Pocos poetas salen a la calle y sienten miedo: algo telúrico. Miedo a la intemperie. Pocos han visto cómo la naturaleza muestra su dominio en medio del desmadre. Pocos saben de los vientos y los mares de leva, de la desfachatez de las palabras, el diálogo con lo invisible y el placer interior, porque, como dice Roland Barthes, “asumen la poesía no como un ejercicio espiritual, un estado de ánimo o una toma de posición, sino como el esplendor y la frescura de un lenguaje soñado” (1). Se hacen la ilusión de que inventarán la expresión desnuda y horra de alusiones concretas y existentes, pagados como están de sus mismas comodidades, obsesionados siempre por su propia enajenación, entregados al romanticismo del vuelo, a la ilusión exasperada de su propio poder, “panoramizados” siempre según una perspectiva generacional o escolástica, donde el ninguneo cuartea las mejores voluntades. A pocos guía la meteorología, esto es, esa cantidad de indicios que en el clima y los elementos se producen para anunciar lo que vendrá.

Aluden, aluden, no se cansan de aludir; es la seña de la extrema cobardía del relegado. Witold Gombrowicz expresa con claridad este fenómeno: “el poeta no toma como punto de partida la sensibilidad del hombre común sino la de otro poeta, una sensibilidad ´profesional´ y, entre los profesionales, se crea un lenguaje tan innacesible como los otros dialectos técnicos; y, subiendo unos sobre los hombros de otros, forman una pirámide cuya punta ya se pierde en el cielo”, de donde es posible definir al poeta profesional “como un ser que no se puede expresar a sí mismo porque tiene que expresar los versos” (2). Siempre la misma trillada rima, el recomienzo de un ciclo siempre redundante. La poesía como discurso republicano, según dijo Friedrich Schlegel en el siglo XVIII: un discurso que es él mismo su propia ley y su propia finalidad, y que hace del poema un sistema verbal objetivado que no pide ser descodificado por la lectura: el tema del poesía es el poema, la poesía es conocimiento de sí misma, el poema se cierra sobre sí mismo, en el orden de un desplazamiento que lleva al poema a desarrollar un juego de lenguaje por el cual el poema vendría a ocupar el lugar de su soporte, de la misma página en blanco, revolviéndose en un genial retruécano para reducir su enunciado al puro acto de la enunciación. Es la desconfianza misma.

Algunos, al mismo tiempo que consideran a la poesía como una manera de oración, de consagración y celebración de las cosas, consideran que los poemas son la constatación de un largo fracaso, que realmente ninguno de los libros que han publicado les pesa y, al mismo tiempo, hubieran querido no escribirlos. Hay justificaciones para todos los gustos. Alain Bosquet llega a decir: “la poesía no habla sino de poesía: esto es su madurez y esto es su decadencia”. Peter Handke, por otra parte, sentencia: “sólo lo dicho con voz de fracaso, la palabra límite, será oída en la eternidad”. De ahí que para muchos sea posible compatibilizar, por un lado, las expansiones verbales, sonoras, rítmicas y semánticas, y, por otro lado, la austeridad, el acento más desolado, el más desengañado latido vital como temas conductores del discurso. En otras palabras, la trayectoria de esta poética va de la inspiración a la exhalación.

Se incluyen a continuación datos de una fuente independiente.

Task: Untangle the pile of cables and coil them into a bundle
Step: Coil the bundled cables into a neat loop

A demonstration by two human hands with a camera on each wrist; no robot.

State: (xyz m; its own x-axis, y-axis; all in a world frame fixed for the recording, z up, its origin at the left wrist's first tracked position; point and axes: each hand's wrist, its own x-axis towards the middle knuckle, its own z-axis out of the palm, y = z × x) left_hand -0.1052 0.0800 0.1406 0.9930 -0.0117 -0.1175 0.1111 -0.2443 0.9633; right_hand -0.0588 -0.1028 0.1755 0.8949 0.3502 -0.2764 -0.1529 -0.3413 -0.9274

Quitándole hierro a cualquier posible intención testimonial, el poema se entiende como un juego superfluo, una forma de esterilidad, como una reivindicación exasperada y completamente inútil, un estado personal e ineficaz de insurrección (“insurrección solitaria”, como diría Carlos Martínez Rivas). Siendo el poeta, por tanto, el gran insurrecto con su tiempo y con las circunstancias, de donde no le queda más que explorar el mundo de la temporalidad, ya sea personal o histórica, con ironía, pasionalidad, morbidez, y construir su propia fortaleza de palabras, producto de un riquísimo producto metabólico de culturas. El poeta, en definitiva, como un “horrible trabajador” (Rimbaud), por su permanente, inevitable, casi idílica relación vital con la poesía, de cuyos viajes al alma enferma y hosca nos trae el recuerdo de infernales y negras ceremonias, dando paso a toda clase de llamamientos de ahogado, de desesperadas emergencias, porque para el poeta escribir es un “oficio tenebroso” y no hay otro oficio; la escritura se siente riesgosa si no culpable.

La poesía, por tanto, como crónica de un suceso redundante, como consuelo cínico y, por extensión la escritura como una experiencia sin objeto preciso, pero indispensable. En este contexto, los poetas, desvalidos y fracasados, asumen su agónico quehacer con las palabras y en ocasiones mueren sobre el escritorio durante el cumplimiento de su fútil deber.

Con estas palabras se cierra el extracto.